By building rapid and effective algorithms and models based on actual observations of the process for real-time data processing, machine learning approaches are able to give outstanding outputs and analysis. As a result, more information must be provided to medical workers so that they may make educated judgments regarding medical diagnosis and treatment approaches while also being aware of the potential consequences and costs for everyone [14]. The ability of machine learning to generate massive datasets beyond human competence is critical in healthcare. Following that, machine learning reliably transforms data analysis into the knowledge of the disease and its symptoms, as well as the necessity for therapy. This will help healthcare workers plan and deliver treatment, resulting in improved results, fewer healthcare costs, and more patient satisfaction [15, 16].

The importance of ML in healthcare is its proficiency in generating large datasets over and above human capacity. Afterward, ML dependably transforms the analysis of that data into awareness of the disease and its symptoms, and the need for treatment. This will aid healthcare providers in planning and delivering care, resulting in improved results, lower healthcare costs, and more patient satisfaction [15, 16].

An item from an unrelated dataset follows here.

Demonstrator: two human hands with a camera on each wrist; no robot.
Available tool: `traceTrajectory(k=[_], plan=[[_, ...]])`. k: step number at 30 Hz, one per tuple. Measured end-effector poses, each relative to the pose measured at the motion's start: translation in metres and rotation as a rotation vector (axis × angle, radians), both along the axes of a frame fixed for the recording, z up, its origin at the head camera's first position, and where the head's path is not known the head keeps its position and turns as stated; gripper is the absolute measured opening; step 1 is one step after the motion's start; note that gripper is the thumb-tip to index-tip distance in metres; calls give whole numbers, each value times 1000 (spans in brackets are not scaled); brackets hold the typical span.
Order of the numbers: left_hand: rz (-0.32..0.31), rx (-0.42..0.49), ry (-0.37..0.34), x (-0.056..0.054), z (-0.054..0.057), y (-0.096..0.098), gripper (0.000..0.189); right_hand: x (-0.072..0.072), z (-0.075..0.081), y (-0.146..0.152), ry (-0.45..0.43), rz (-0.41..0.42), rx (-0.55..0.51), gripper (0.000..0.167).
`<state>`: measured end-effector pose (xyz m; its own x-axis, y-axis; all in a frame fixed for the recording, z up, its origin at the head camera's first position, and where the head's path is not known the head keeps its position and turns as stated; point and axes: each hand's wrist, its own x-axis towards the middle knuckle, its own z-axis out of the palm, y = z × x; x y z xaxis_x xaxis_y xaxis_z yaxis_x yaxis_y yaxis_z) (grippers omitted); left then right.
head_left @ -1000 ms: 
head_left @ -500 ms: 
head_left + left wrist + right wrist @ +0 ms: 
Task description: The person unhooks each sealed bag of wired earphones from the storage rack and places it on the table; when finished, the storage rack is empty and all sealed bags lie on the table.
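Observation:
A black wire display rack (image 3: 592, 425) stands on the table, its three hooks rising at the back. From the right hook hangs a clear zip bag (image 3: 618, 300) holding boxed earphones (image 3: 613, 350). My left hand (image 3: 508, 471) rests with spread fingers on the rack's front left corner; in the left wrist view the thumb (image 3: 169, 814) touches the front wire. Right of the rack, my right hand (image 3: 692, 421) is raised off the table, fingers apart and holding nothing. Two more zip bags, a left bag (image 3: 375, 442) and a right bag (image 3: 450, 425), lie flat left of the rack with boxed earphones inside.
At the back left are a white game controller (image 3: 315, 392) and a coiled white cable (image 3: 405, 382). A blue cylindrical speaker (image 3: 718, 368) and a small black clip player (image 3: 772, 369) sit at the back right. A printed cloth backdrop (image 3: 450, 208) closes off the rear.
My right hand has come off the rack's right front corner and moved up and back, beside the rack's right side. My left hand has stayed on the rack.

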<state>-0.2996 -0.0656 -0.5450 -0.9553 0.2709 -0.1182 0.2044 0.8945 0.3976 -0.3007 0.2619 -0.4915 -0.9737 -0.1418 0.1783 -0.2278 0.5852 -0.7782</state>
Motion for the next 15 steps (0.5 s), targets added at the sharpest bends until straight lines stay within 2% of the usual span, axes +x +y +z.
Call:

To optimize the daily COVID-19 vaccine so as to fight against the pandemic, we obtained data from Kaggle and analyzed it using machine learning algorithms [17]. ML algorithms are used for extracting useful information from data and building a reliable predictive model from it. Machine learning algorithms [18,19,20,21] are used in this study to improve vaccination and determine which is the most successful in terms of consistency and accuracy. The objective of this paper is to apply predict about the acceptability of COVID-19 vaccines and study their predictors.

This research contribution is summarized as follows:

  • Machine learning algorithms that are capable of effectively predicting COVID-19 vaccine daily dissemination are presented.

  • Novel systems that can predict the trends of COVID-19 vaccination for each continent in the world are proposed.

  • A new model for optimal predicting of COVID-19 vaccination is presented.

  • A novel system with increased accuracy of COVID-19 vaccination prediction is proposed.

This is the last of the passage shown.